Eu tenho ministrado disciplinas sobre filósofas, já faço isso há alguns anos com Hannah Arendt e Seyla Benhabib, sobre as quais versa a minha pesquisa atual. Tenho intensificado os meus estudos feministas e incorporado filósofas feministas nas bibliografias de curso. Este semestre eu estou ministrando na pós-graduação um curso sobre o conceito de interseccionalidade. Eu faço uma abordagem deste tema a partir de Angela Davis, Lélia Gonzales, Bell Hooks, Patrícia Hill Collins, Sueli Carneiro e Djamila Ribeiro. Nem todas essas autoras se identificam como filósofas, mas todas elas têm algo a contribuir para uma reflexão deste tema do ponto de vista filosófico, que é o meu.
No segundo semestre de 2019 eu vou ministrar uma disciplina semelhante no curso de graduação em filosofia, vamos ler autoras negras (filósofas, sociólogas e teóricas críticas) que analisaram os temas da opressão e da agência à luz da intersecção entre gênero, raça e classe. Eu estou também trabalhando em parceira com colegas de diversas universidades brasileiras na criação da Rede Brasileira de Mulheres na Filosofia e na criação do Blog Mulheres na Filosofia.
O Blog, que será sediado na Rede de Blogs Científicos da Unicamp, pretende ser um veículo para trabalharmos em rede neste país de dimensão continental. A ideia é mobilizar a comunidade acadêmica para escrever verbetes sobre mulheres filósofas de todos os períodos da história e para compartilhar experiências inovadoras em sala de aula (material didático, programas de curso) envolvendo o nosso tema. Teremos também uma área especifica do Blog com verbetes temáticos sobre feminismos (feminismo e teoria crítica, feminismo e psicanálise, feminismo e pós-estruturalismo, entre muitos outros) e um canal no Youtube com vídeos e também podcasts.

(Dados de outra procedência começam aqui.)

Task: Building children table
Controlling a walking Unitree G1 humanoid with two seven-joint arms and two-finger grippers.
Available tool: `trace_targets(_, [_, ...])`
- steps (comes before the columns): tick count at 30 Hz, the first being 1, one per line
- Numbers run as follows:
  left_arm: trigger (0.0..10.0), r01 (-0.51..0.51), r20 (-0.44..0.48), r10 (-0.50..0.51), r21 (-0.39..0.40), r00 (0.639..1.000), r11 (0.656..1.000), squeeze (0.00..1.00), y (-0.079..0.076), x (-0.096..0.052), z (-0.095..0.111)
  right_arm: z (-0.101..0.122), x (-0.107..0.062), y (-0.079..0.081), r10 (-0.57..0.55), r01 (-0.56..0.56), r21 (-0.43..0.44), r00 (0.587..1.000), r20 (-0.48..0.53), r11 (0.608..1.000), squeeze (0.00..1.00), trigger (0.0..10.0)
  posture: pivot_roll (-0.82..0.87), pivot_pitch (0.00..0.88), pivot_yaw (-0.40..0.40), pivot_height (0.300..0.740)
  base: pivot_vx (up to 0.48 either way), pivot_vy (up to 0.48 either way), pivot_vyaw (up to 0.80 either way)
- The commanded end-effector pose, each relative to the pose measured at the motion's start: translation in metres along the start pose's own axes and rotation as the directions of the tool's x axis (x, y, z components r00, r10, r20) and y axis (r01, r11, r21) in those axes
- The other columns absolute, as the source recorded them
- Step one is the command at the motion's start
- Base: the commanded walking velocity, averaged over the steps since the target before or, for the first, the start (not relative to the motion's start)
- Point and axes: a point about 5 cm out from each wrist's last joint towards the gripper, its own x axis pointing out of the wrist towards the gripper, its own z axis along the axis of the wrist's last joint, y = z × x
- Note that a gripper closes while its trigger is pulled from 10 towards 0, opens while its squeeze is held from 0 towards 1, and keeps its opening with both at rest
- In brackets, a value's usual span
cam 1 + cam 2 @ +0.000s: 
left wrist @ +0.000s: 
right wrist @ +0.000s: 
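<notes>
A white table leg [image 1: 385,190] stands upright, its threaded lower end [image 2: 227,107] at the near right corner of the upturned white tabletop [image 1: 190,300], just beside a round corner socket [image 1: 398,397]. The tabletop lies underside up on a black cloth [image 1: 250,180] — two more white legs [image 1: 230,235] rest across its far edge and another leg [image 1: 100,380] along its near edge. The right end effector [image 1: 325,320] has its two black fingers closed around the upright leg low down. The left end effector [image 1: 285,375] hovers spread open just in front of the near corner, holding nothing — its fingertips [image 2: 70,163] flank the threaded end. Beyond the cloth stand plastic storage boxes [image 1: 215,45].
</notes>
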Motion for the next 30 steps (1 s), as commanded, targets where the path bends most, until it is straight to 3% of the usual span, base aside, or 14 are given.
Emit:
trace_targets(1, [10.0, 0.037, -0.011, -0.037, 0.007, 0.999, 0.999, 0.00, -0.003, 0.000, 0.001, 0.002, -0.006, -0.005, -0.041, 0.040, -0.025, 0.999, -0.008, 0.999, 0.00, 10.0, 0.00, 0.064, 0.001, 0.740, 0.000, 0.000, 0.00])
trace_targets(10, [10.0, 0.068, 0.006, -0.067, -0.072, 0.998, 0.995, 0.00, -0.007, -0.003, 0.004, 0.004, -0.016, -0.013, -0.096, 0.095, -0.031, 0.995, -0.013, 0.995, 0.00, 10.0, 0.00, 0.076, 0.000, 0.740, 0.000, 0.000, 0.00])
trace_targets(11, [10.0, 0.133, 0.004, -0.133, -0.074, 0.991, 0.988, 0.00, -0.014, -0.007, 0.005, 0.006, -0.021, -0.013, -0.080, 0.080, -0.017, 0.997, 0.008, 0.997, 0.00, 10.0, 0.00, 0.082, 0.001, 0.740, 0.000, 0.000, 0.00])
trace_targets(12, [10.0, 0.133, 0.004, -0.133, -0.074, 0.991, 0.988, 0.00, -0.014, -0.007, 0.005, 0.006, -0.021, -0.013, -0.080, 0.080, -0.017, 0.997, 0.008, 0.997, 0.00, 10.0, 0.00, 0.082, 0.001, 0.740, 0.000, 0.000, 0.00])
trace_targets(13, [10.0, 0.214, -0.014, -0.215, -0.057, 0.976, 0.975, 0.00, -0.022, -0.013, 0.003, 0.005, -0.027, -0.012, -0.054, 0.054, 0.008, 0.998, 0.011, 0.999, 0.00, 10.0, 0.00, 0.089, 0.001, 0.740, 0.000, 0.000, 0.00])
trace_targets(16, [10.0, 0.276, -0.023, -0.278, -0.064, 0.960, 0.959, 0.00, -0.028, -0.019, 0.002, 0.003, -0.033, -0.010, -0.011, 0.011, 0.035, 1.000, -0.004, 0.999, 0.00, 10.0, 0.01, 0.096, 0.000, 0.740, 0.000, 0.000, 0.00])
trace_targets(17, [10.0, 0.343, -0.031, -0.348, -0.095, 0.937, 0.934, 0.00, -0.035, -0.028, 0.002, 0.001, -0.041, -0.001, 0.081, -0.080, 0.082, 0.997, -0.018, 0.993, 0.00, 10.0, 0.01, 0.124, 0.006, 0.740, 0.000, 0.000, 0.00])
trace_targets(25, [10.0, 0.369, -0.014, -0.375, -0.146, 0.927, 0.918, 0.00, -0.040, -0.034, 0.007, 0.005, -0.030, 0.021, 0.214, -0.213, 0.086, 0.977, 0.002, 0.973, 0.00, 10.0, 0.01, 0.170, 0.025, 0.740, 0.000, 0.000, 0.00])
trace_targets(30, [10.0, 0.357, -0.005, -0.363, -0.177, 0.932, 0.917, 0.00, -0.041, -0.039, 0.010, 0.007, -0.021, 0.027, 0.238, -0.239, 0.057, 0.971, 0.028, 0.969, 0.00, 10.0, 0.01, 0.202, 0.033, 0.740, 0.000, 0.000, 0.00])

O canal será inaugurado com entrevistas com pesquisadoras e professoras de diversas universidades, queremos ouvir as mulheres falando sobre as suas pesquisas em lógica, metafísica, teoria do conhecimento, ética e filosofia política, queremos ouvi-las a respeito das suas experiências na área enquanto pesquisadoras mulheres. A estrutura desse blog está sendo desenhada com Carolina de Araújo (UFRJ), Gisele Secco (UFSM) e Nastassja Pugliese (UFRJ), mas já há muitas docentes envolvidas (e alguns docentes também!), de diversas universidades: UFRJ, UNB, UFLA, UFABC, UFGRS, UFSC, só para citar alguns exemplos. Na verdade, tudo isso começou em 2018 no I Encontro Vozes organizado pela Gisele em Porto Alegre. Ali foi dado o pontapé, em 2018 nós organizamos a segunda edição na Unicamp com docentes de dez universidades públicas. Dali saiu a ideia da rede e do blog. São muitas cabeças pensando e agindo em cooperação. Agora nós estamos aqui neste maravilhoso evento internacional, que não teria acontecido sem o trabalho incansável da Katarina Peixoto e, pelo andar da carruagem, muitos outros virão e muitas outras parcerias serão construídas.
O desafio que a gente tem é estreitar laços e criar espaços de conversa em um país tão grande. Nós esperamos que o Blog Mulheres na Filosofia e a Rede encurte as distâncias e ajude nessa comunicação. Em um segundo momento, nós queremos trabalhar em rede com associações internacionais de mulheres na filosofia e com centros de pesquisa sediados em instituições na América Latina, nos Estados Unidos, na Alemanha, no Canadá, etc.